“All-or-nothing” price quotation is defined as a price for a specified volume and could only be traded in its entirety. Dealers may give an “all-or-nothing” price quotation for a specific volume above the minimum trading lot for business or economic reasons such as, efficiency in booking or getting the whole volume dealt straight away in one price.
To maintain the liquidity in the market, even with the presence of an “all-or-nothing” quotation, the following shall stand:
a) Posted prices that are at PAR with the “all-or-nothing” price but not necessarily the same volume shall be announced by the broker. The next best price after the all-or-nothing price, even at a lesser volume shall simultaneously be announced by the broker.
b) If the “all-or-nothing” price is not the best price, the broker shall announce the best price available with minimum standard volume as well as the “all-or-nothing” price behind, if necessary or required.

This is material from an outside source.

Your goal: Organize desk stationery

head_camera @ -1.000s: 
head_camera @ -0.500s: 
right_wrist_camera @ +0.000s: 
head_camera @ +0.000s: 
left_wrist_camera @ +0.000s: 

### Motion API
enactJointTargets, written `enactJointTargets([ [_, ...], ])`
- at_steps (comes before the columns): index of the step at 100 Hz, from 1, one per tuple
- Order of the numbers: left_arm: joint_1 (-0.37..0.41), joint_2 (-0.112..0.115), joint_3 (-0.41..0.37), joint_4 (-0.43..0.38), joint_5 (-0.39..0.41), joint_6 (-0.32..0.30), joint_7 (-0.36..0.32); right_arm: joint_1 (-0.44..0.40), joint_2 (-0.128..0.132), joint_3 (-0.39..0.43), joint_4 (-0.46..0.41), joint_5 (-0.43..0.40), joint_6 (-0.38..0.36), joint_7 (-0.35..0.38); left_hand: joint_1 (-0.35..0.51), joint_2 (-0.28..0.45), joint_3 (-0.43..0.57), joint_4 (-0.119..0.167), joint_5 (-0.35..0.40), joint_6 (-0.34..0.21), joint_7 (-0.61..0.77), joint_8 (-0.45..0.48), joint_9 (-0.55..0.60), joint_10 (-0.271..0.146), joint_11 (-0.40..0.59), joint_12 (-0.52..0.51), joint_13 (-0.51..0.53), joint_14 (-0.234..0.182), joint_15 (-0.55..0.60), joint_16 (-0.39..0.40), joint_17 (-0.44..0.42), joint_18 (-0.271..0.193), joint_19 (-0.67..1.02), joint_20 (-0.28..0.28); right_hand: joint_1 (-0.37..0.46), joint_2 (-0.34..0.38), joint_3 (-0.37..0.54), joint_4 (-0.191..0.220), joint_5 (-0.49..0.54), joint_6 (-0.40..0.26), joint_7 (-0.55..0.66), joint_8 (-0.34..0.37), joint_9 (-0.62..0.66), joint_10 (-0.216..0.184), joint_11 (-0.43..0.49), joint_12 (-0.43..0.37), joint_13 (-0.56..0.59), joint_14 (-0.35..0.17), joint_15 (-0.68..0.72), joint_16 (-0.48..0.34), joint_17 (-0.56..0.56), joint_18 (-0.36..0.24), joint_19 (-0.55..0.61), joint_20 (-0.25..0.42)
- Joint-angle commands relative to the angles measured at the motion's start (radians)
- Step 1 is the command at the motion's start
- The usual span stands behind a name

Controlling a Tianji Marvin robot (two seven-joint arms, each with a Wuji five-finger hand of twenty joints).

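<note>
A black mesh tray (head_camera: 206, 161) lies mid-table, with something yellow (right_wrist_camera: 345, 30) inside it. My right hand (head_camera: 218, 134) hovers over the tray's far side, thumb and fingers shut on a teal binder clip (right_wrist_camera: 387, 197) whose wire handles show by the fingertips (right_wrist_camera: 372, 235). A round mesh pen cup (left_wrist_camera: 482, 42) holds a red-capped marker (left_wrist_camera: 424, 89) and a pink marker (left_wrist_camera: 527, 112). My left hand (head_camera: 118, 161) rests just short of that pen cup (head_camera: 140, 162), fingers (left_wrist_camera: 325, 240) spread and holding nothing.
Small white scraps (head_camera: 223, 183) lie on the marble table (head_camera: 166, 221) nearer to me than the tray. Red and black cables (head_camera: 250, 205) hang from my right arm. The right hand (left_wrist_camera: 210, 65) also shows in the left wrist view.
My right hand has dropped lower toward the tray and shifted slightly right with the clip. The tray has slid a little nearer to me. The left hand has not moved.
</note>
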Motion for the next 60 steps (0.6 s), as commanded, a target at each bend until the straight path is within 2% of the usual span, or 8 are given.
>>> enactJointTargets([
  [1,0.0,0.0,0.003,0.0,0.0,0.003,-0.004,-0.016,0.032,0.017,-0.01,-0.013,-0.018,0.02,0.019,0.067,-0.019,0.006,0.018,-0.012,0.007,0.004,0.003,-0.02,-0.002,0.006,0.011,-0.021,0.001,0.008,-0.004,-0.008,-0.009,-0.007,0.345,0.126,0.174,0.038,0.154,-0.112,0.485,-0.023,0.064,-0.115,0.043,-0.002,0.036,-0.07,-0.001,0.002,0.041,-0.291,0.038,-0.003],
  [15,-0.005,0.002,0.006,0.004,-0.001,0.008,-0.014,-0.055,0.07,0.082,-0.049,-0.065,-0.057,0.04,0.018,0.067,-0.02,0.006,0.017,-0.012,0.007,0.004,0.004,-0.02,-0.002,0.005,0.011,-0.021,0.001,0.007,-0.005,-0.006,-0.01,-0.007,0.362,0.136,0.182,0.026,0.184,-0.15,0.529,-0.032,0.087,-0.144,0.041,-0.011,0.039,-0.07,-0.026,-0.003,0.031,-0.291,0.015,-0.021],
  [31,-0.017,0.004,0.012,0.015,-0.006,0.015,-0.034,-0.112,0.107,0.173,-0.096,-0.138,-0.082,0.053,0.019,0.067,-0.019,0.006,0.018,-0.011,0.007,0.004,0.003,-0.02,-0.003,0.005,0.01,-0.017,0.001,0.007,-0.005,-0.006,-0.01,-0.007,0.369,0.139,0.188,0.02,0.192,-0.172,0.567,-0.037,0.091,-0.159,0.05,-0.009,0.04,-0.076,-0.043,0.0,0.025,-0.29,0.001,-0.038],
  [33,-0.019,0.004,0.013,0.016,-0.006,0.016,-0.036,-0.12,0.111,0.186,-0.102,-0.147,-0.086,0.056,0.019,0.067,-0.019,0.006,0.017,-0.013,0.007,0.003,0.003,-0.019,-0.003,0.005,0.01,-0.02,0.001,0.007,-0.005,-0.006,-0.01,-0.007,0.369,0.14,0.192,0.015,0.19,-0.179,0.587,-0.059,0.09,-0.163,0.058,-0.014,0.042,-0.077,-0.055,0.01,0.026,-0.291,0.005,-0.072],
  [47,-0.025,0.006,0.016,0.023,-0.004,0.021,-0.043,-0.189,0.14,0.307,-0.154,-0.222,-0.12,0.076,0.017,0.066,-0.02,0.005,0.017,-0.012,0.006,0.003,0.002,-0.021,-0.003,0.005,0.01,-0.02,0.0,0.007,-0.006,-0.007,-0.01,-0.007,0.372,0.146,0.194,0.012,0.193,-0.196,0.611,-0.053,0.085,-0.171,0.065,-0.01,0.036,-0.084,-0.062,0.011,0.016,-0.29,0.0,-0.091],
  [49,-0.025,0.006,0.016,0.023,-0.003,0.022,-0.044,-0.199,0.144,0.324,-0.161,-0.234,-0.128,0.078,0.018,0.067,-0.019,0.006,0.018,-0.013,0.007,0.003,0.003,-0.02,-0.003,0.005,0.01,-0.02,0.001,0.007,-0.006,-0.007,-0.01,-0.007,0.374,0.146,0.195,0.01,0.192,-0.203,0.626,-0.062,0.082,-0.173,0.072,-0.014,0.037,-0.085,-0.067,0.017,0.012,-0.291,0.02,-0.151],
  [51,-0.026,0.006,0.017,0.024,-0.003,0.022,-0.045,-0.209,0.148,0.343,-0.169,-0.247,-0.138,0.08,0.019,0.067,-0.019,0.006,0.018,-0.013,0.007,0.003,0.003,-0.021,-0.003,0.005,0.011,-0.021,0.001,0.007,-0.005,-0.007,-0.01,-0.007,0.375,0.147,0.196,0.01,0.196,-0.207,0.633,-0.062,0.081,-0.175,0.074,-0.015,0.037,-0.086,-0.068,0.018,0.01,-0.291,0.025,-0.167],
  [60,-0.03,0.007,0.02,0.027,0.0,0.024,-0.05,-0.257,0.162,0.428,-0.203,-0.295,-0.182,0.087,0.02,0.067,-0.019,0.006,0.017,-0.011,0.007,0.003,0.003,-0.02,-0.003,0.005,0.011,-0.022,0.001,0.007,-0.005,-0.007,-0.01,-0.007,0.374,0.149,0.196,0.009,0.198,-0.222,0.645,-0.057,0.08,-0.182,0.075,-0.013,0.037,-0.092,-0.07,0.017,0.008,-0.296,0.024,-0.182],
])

c) If the “all-or-nothing” price is the best price, the broker shall announce it and immediately thereafter, the broker shall also announce the next best price for a standard volume, if available. This is important to make sure that the market is not stuck with a price that can only be dealt at an “all-or nothing” volume.
d) Brokers shall always exert their best efforts to look for a dealable price at the standard minimum volume even with the presence of the “all-or-nothing” price. Dealers on the other hand are encouraged to make markets at dealable prices for the standard minimum volume to ensure the liquidity of the commodity in the market, even with an “all-or-nothing” price.